[Stored dataset items]
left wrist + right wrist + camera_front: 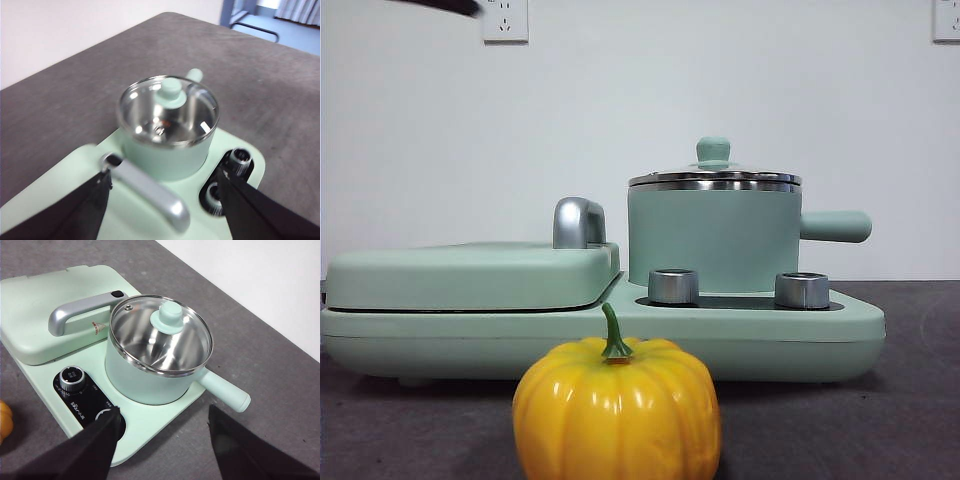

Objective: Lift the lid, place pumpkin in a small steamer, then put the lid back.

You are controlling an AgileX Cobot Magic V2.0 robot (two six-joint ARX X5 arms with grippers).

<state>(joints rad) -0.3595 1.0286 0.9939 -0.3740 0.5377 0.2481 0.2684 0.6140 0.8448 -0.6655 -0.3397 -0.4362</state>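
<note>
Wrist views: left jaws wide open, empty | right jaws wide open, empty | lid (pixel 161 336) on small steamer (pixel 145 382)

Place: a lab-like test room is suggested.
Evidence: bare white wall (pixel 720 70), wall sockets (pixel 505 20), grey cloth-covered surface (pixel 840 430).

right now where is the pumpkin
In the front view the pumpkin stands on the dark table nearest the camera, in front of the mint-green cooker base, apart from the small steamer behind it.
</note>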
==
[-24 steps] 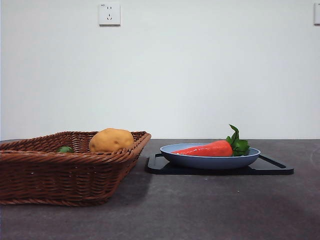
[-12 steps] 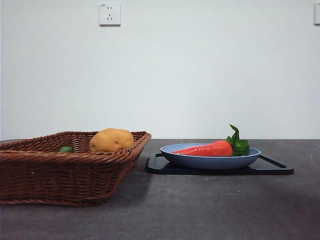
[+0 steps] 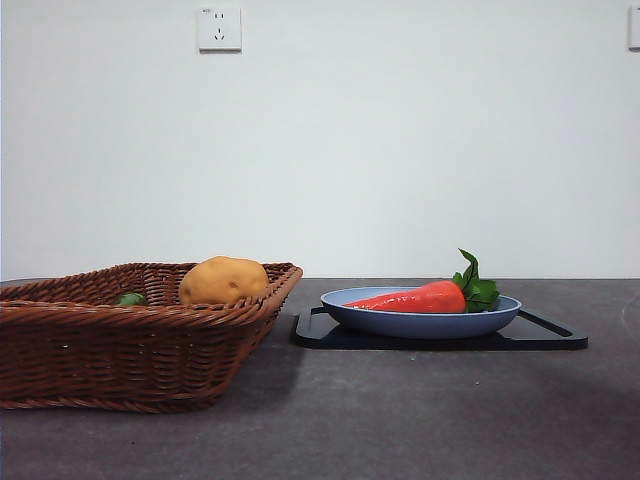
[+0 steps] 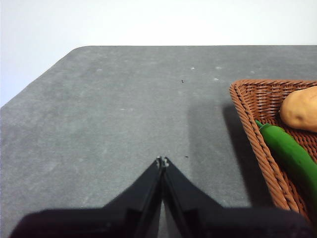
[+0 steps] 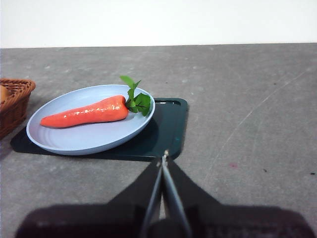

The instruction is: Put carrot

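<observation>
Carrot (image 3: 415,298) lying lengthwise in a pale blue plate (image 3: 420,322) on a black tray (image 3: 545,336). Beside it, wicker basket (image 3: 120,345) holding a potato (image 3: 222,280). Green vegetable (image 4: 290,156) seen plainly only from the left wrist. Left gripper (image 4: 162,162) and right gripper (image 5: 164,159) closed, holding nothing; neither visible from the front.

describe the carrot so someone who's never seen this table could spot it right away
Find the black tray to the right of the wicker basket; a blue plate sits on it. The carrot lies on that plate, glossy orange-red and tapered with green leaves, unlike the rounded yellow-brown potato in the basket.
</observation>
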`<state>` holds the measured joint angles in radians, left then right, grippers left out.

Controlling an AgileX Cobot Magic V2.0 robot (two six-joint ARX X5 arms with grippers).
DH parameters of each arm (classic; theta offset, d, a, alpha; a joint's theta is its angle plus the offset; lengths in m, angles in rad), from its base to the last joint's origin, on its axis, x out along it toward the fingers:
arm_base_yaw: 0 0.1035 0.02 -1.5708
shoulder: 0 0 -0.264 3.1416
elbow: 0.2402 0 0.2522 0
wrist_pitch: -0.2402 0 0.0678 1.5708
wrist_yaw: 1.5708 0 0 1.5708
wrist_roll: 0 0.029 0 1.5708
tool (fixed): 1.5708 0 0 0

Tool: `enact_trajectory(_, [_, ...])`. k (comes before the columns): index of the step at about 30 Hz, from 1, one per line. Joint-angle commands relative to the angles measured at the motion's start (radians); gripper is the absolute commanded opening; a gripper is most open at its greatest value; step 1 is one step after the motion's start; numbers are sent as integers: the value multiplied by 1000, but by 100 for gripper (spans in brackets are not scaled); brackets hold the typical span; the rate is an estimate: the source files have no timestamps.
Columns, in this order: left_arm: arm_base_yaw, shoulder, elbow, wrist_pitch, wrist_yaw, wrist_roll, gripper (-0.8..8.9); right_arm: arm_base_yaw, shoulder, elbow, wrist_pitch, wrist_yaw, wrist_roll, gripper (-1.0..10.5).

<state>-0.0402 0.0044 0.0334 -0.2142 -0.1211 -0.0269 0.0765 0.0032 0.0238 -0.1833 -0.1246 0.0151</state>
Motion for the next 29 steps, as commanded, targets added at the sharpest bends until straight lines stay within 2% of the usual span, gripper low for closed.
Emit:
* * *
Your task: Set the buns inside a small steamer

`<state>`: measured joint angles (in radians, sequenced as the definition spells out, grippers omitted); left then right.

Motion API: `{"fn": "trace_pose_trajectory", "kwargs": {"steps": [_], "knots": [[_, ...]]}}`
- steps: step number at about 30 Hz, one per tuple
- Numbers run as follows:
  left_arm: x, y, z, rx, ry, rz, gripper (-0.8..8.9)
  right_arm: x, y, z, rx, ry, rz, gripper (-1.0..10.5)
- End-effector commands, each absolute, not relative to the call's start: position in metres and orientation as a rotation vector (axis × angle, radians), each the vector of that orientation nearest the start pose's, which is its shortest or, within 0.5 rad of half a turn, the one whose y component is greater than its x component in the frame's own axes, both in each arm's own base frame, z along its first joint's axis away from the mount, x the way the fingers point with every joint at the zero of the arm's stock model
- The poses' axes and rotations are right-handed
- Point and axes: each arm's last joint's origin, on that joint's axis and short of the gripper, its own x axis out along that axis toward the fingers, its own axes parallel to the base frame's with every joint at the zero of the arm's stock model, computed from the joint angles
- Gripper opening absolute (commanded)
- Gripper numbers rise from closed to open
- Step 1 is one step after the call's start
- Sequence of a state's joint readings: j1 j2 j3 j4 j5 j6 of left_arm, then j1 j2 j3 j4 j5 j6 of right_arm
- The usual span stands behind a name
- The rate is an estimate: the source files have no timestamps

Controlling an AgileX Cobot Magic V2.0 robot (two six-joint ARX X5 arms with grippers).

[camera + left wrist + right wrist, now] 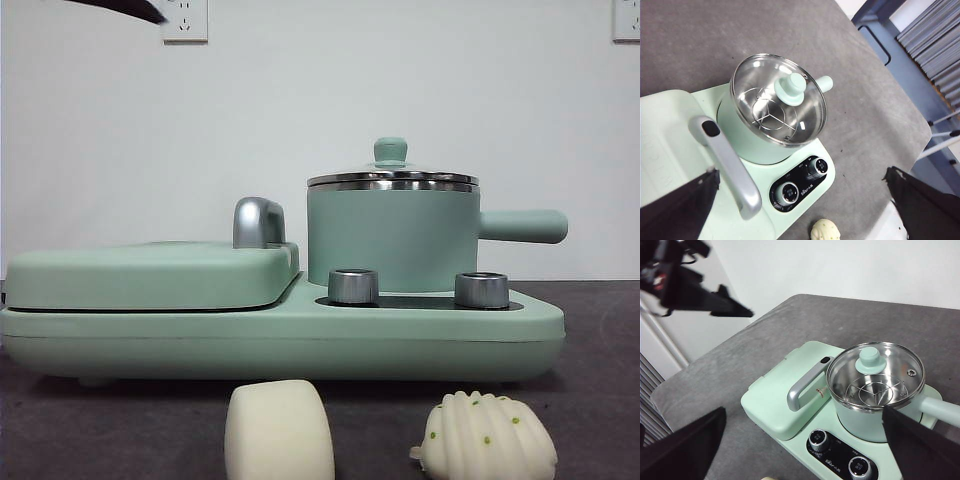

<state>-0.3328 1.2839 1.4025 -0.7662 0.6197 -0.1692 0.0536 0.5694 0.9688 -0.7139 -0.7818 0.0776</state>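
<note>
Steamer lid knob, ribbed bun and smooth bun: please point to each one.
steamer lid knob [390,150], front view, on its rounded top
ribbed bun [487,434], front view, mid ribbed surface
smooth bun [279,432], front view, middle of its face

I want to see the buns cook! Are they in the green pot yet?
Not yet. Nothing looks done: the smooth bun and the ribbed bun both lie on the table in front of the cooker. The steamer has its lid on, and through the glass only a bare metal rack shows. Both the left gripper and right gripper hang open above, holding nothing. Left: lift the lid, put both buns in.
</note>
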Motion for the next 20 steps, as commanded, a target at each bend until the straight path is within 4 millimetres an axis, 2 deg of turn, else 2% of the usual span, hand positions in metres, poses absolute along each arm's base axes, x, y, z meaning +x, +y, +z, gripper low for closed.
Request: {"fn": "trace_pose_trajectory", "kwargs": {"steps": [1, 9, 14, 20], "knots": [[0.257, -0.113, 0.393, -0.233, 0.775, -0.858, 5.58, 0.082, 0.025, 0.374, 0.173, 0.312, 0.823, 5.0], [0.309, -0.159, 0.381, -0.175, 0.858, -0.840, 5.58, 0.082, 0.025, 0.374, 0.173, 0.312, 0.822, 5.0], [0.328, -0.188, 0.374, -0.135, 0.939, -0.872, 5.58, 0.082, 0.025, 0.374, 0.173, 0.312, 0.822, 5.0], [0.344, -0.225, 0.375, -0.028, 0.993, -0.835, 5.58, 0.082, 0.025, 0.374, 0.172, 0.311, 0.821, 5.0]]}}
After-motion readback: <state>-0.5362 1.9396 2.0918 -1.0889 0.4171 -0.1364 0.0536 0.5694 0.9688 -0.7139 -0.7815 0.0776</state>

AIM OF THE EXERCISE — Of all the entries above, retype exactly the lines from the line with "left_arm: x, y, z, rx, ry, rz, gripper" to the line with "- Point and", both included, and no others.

ANSWER TO THE EXERCISE —
  left_arm: x, y, z, rx, ry, rz, gripper (-0.8..8.9)
  right_arm: x, y, z, rx, ry, rz, gripper (-1.0..10.5)
- End-effector commands, each absolute, not relative to the call's start: position in metres and orientation as a rotation vector (axis × angle, radians), each the vector of that orientation nearest the start pose's, which is its shortest or, within 0.5 rad of half a turn, the one whose y component is greater than its x component in the frame's own axes, both in each arm's own base frame, z along its first joint's axis away from the mount, x the way the fingers point with every joint at the zero of the arm's stock model
- The poses' axes and rotations are right-handed
- Point and axes: each arm's last joint's origin, on that joint's axis and short of the gripper, its own x axis out along that axis toward the fingers, its own axes parallel to the base frame's with every joint at the zero of the arm's stock model, computed from the joint angles

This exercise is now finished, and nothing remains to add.